§ WHAT IS NEEDED
Go to the line with "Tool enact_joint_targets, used" in the entries below and write out every line from there through the line with "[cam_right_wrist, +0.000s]", exactly and without pictures.
··········
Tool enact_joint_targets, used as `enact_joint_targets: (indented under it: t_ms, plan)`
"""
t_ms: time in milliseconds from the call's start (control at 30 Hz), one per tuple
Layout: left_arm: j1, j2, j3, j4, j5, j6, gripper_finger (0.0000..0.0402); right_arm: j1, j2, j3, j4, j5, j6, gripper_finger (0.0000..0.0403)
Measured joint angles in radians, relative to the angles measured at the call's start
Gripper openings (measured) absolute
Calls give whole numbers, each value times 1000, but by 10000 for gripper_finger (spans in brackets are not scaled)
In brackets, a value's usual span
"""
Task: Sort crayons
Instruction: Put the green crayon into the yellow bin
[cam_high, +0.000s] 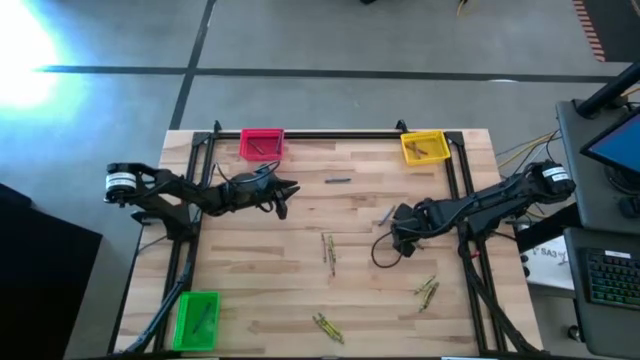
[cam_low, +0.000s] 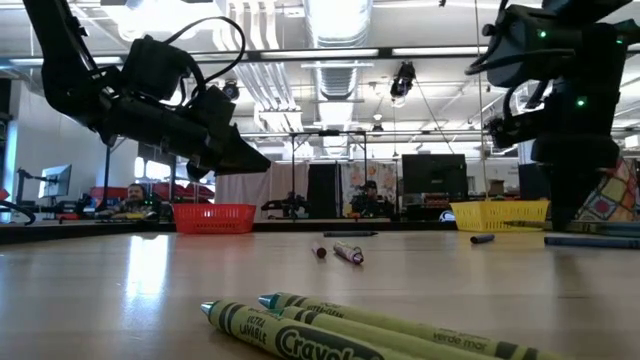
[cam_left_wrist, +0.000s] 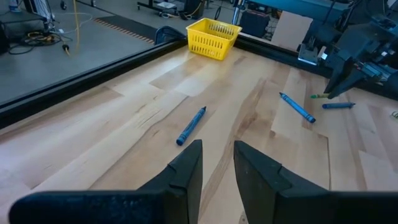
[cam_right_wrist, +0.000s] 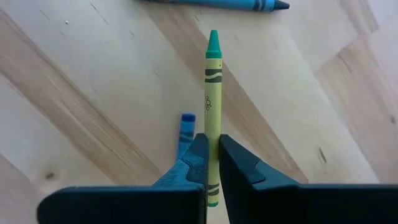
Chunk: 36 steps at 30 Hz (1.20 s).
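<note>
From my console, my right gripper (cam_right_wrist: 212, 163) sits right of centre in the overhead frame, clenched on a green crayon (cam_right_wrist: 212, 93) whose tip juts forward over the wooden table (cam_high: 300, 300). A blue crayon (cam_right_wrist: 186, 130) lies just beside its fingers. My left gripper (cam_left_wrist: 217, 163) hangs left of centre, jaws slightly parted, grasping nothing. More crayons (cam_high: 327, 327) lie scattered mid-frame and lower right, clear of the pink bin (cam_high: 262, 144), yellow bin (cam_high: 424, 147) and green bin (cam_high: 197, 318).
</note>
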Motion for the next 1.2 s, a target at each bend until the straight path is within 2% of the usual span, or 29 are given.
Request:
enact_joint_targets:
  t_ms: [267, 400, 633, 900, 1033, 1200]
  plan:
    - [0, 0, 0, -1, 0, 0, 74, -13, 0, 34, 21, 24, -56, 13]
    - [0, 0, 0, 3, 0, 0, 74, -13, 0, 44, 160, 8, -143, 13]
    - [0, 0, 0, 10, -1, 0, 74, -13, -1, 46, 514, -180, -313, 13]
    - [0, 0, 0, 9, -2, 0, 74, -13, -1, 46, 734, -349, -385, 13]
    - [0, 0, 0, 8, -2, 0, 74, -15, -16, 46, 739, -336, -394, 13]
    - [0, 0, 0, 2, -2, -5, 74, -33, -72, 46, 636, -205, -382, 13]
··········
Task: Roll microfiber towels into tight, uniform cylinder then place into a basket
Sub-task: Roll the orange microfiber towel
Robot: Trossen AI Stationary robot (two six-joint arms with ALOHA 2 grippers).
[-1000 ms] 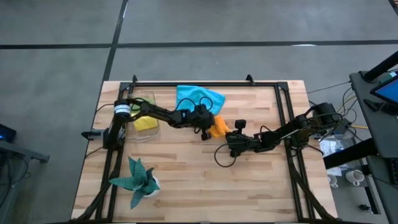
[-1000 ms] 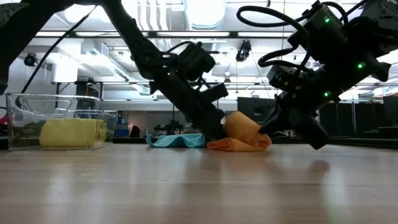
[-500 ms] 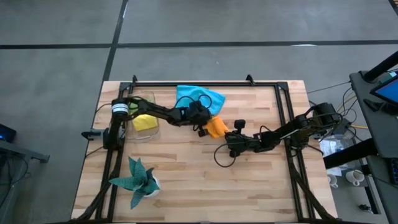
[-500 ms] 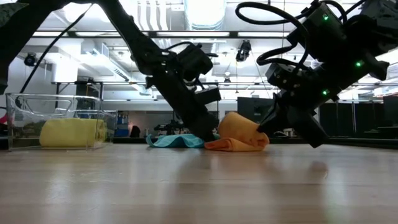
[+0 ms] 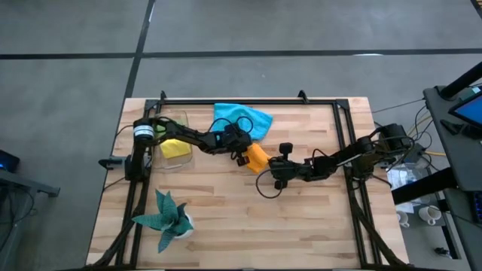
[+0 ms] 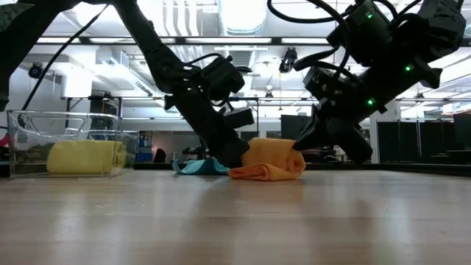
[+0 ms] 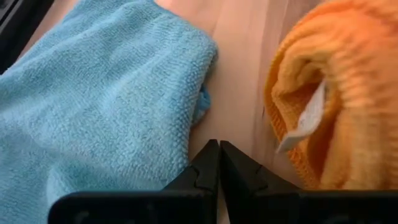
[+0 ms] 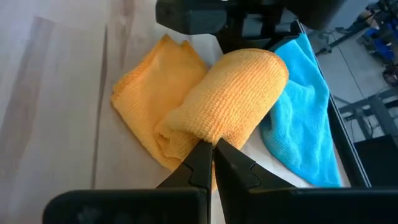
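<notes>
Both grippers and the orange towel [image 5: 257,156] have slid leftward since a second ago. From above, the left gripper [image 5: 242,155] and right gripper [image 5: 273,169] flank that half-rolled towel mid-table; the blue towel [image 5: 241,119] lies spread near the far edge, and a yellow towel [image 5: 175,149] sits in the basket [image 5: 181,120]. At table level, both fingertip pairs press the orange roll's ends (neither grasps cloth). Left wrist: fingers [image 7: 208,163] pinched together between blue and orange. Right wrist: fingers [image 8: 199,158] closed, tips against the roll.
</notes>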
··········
§ RESULT
Tool enact_joint_targets, used as `enact_joint_targets: (indented under it: t_ms, plan)`
"""
t_ms: time in milliseconds from the call's start (control at 30 Hz), one per tuple
Layout: left_arm: j1, j2, j3, j4, j5, j6, gripper_finger (0.0000..0.0402); right_arm: j1, j2, j3, j4, j5, j6, gripper_finger (0.0000..0.0403)
Measured joint angles in radians, relative to the angles measured at the call's start
Gripper openings (measured) absolute
Calls give whole numbers, each value times 1000, but by 10000 for gripper_finger (spans in brackets are not scaled)
In brackets, a value's usual span
"""
Task: Sort crayons
Instruction: Put the green crayon into the yellow bin
[cam_high, +0.000s] 
[cam_low, +0.000s] 
[cam_left_wrist, +0.000s] 
[cam_right_wrist, +0.000s] 

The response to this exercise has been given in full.